WHAT TO DO: The answer should be the exact lines from the line containing "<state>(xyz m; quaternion" through the last line of the material below, with no pictures.

EXERCISE INPUTS:
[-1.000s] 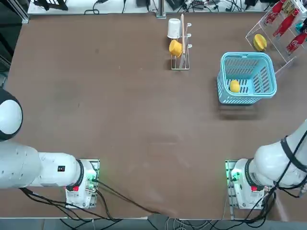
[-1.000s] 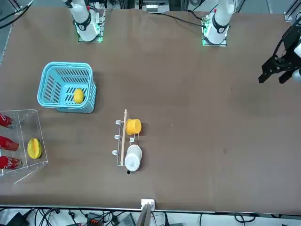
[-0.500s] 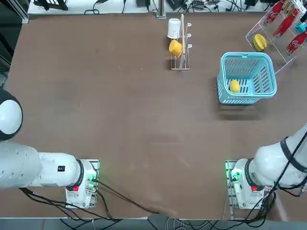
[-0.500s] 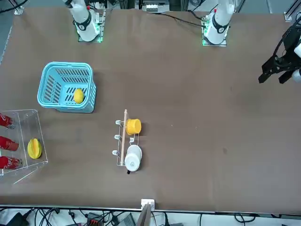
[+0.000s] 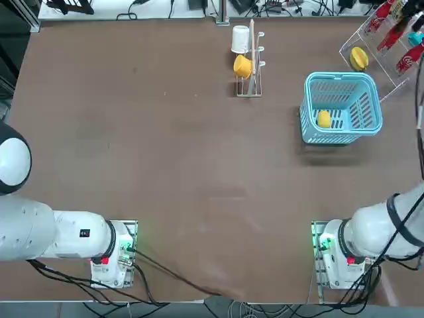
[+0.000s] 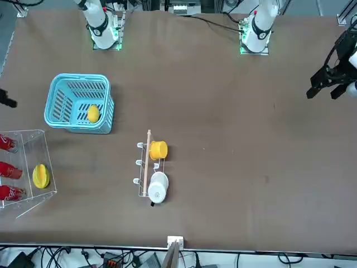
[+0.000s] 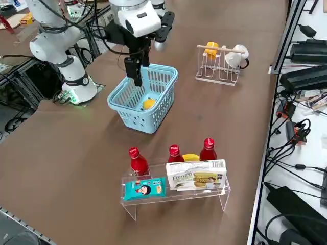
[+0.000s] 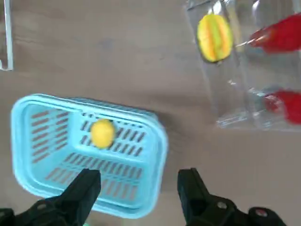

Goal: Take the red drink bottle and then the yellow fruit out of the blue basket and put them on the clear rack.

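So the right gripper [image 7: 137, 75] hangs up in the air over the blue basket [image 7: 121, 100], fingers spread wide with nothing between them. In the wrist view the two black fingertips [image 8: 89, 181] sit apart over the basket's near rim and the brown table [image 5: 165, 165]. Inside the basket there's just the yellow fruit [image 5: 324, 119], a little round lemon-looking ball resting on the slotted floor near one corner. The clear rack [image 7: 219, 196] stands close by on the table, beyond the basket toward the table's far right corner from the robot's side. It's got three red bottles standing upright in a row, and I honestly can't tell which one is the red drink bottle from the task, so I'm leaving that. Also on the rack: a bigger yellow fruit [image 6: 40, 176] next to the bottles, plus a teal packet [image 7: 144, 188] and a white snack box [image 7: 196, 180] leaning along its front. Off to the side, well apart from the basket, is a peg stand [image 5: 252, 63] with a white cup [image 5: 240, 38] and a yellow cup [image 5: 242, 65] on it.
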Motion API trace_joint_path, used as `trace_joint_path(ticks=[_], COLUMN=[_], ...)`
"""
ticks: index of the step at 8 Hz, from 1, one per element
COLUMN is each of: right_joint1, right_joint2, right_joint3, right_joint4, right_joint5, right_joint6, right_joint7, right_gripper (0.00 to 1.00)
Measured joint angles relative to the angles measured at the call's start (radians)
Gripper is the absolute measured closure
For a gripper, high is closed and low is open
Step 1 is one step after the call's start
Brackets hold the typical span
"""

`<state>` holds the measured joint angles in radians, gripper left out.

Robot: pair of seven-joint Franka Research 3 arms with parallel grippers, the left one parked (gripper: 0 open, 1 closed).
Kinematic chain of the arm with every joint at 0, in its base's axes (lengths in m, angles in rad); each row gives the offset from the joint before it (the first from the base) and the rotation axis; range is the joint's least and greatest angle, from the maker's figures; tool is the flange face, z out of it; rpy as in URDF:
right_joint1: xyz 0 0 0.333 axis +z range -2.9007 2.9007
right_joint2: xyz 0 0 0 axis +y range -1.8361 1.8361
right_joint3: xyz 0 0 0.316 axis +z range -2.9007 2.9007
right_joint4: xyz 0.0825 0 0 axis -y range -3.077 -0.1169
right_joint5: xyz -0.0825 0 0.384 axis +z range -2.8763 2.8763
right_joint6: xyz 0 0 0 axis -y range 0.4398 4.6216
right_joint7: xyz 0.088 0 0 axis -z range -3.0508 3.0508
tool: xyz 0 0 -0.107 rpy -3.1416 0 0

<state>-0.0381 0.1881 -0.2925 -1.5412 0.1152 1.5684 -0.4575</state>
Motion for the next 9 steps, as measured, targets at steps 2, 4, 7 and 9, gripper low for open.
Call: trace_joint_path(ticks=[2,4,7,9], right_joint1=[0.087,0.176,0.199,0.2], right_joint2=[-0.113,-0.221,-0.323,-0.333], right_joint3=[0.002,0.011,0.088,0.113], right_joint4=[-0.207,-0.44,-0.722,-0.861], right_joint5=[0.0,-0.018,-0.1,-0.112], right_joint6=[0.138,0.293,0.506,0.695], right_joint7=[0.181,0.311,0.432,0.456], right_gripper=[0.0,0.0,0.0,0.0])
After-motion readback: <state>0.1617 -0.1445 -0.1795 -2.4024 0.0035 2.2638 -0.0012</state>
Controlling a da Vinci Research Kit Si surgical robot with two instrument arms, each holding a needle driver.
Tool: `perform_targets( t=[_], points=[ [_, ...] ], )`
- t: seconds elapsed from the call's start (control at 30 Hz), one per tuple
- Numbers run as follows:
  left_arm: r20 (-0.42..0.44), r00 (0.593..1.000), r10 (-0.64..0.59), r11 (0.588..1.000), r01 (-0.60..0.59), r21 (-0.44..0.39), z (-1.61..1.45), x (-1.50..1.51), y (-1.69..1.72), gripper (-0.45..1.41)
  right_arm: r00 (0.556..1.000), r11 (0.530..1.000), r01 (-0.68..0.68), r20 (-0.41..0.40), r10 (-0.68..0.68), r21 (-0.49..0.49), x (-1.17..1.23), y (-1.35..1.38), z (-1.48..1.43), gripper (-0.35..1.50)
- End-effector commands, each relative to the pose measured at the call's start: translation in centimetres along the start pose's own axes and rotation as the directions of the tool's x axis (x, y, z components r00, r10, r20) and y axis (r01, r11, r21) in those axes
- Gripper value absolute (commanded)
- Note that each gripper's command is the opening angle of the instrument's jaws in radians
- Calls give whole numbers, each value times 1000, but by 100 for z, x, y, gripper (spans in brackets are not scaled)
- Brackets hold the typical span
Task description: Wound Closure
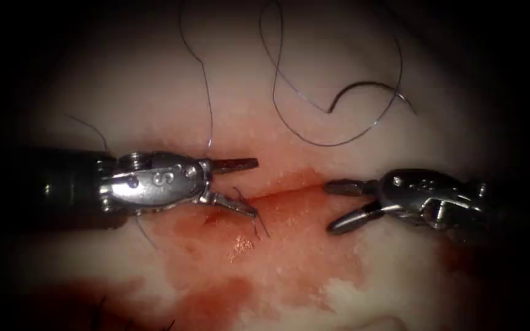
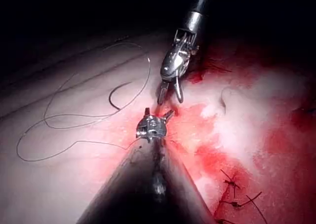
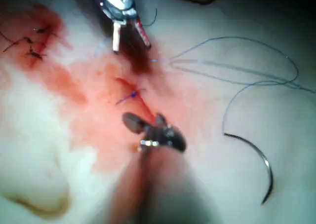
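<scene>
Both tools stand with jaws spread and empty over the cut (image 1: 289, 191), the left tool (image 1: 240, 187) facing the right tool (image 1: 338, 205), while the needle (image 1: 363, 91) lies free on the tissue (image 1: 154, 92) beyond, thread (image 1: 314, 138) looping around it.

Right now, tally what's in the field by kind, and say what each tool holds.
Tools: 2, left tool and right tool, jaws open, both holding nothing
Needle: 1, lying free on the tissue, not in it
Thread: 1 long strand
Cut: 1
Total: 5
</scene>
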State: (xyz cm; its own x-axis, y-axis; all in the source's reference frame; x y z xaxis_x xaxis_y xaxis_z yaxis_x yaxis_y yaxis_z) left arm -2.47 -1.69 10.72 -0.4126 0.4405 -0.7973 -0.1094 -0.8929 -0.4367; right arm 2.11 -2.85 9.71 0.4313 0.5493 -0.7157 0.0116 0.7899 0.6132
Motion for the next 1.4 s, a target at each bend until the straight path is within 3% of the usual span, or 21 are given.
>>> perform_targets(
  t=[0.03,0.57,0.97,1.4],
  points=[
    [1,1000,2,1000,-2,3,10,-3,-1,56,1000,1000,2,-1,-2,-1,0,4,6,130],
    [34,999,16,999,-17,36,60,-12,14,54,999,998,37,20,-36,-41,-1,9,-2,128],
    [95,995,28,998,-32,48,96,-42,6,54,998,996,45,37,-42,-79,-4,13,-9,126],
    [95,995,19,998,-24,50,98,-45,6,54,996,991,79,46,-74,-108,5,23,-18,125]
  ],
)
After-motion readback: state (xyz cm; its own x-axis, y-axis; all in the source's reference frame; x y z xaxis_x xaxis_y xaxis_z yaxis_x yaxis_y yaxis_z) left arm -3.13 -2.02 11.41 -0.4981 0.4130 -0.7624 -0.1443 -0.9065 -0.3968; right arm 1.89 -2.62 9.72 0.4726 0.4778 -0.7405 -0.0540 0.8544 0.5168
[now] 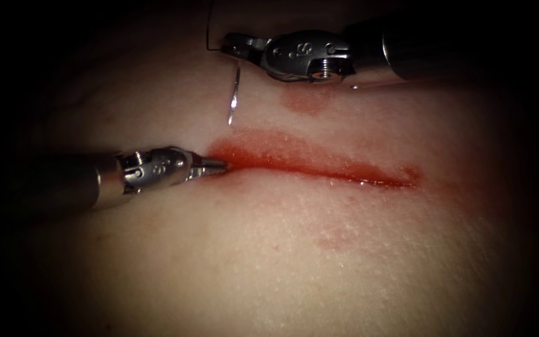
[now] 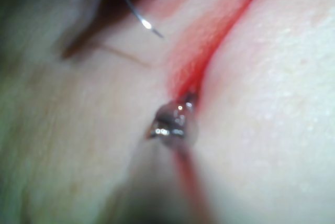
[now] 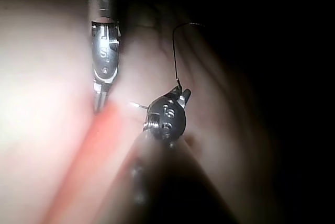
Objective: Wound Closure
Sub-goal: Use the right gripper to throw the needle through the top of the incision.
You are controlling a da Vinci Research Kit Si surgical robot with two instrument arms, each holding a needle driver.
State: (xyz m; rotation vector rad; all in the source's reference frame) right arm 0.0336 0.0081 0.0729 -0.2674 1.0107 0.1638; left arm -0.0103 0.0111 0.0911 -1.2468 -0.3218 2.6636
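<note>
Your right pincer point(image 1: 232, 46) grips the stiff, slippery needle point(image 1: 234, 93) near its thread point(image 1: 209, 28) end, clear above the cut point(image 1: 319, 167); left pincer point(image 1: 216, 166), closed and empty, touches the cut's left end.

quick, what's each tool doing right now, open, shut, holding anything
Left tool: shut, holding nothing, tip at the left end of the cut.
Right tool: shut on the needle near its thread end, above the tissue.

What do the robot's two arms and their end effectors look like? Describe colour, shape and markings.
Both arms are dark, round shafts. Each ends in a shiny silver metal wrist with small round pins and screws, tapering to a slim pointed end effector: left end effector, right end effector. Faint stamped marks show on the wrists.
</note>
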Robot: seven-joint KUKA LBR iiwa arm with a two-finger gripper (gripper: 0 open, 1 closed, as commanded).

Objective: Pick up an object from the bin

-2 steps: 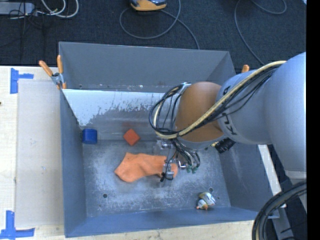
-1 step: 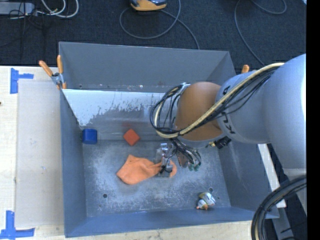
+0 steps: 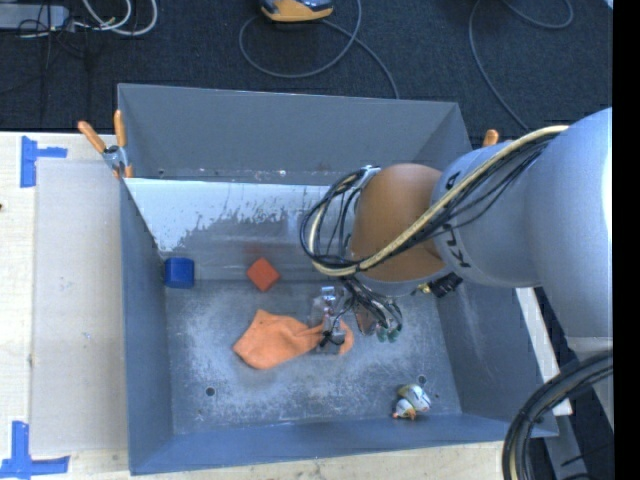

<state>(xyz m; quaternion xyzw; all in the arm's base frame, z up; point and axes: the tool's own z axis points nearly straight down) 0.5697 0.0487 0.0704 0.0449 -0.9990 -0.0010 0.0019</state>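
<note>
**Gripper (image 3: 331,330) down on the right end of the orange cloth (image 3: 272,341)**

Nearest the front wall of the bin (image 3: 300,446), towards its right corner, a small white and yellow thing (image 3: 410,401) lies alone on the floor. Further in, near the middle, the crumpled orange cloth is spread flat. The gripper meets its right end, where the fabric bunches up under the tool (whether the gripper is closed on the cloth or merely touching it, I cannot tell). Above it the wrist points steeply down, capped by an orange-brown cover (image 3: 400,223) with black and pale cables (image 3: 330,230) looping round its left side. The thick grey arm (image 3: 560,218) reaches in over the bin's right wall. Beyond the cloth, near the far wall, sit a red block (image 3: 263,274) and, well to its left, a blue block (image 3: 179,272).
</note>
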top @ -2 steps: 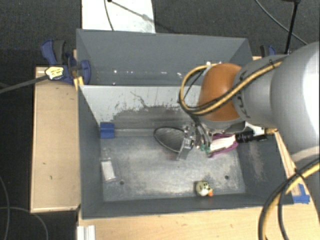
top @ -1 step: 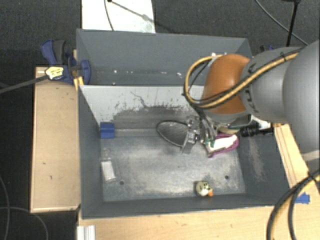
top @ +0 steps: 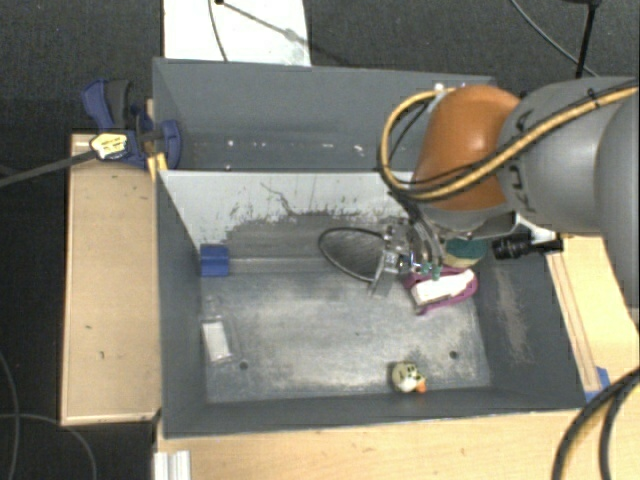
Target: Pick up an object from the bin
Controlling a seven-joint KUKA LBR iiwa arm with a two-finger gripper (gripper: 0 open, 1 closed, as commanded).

SOLUTION TO THE EXERCISE:
<state>(xyz m; quaternion xyzw; all in the arm's base frame, z up; point and axes: the tool's own z axis points nearly straight down) 0.5697 0.0487 0.0704 0.0449 -0.9990 -0.0010 0.0019</state>
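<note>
**Gripper (image 3: 331,330) down on the right end of the orange cloth (image 3: 272,341)**

Nearest the front wall of the bin (image 3: 300,446), towards its right corner, a small white and yellow thing (image 3: 410,401) lies alone on the floor. Further in, near the middle, the crumpled orange cloth is spread flat. The gripper meets its right end, where the fabric bunches up under the tool (whether the gripper is closed on the cloth or merely touching it, I cannot tell). Above it the wrist points steeply down, capped by an orange-brown cover (image 3: 400,223) with black and pale cables (image 3: 330,230) looping round its left side. The thick grey arm (image 3: 560,218) reaches in over the bin's right wall. Beyond the cloth, near the far wall, sit a red block (image 3: 263,274) and, well to its left, a blue block (image 3: 179,272).
</note>
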top @ -2 steps: 
top @ -1 step: 
top @ +0 steps: 
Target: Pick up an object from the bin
Controlling a seven-joint KUKA LBR iiwa arm with a two-finger gripper (gripper: 0 open, 1 closed, as commanded).

No further output is required, since the answer is complete.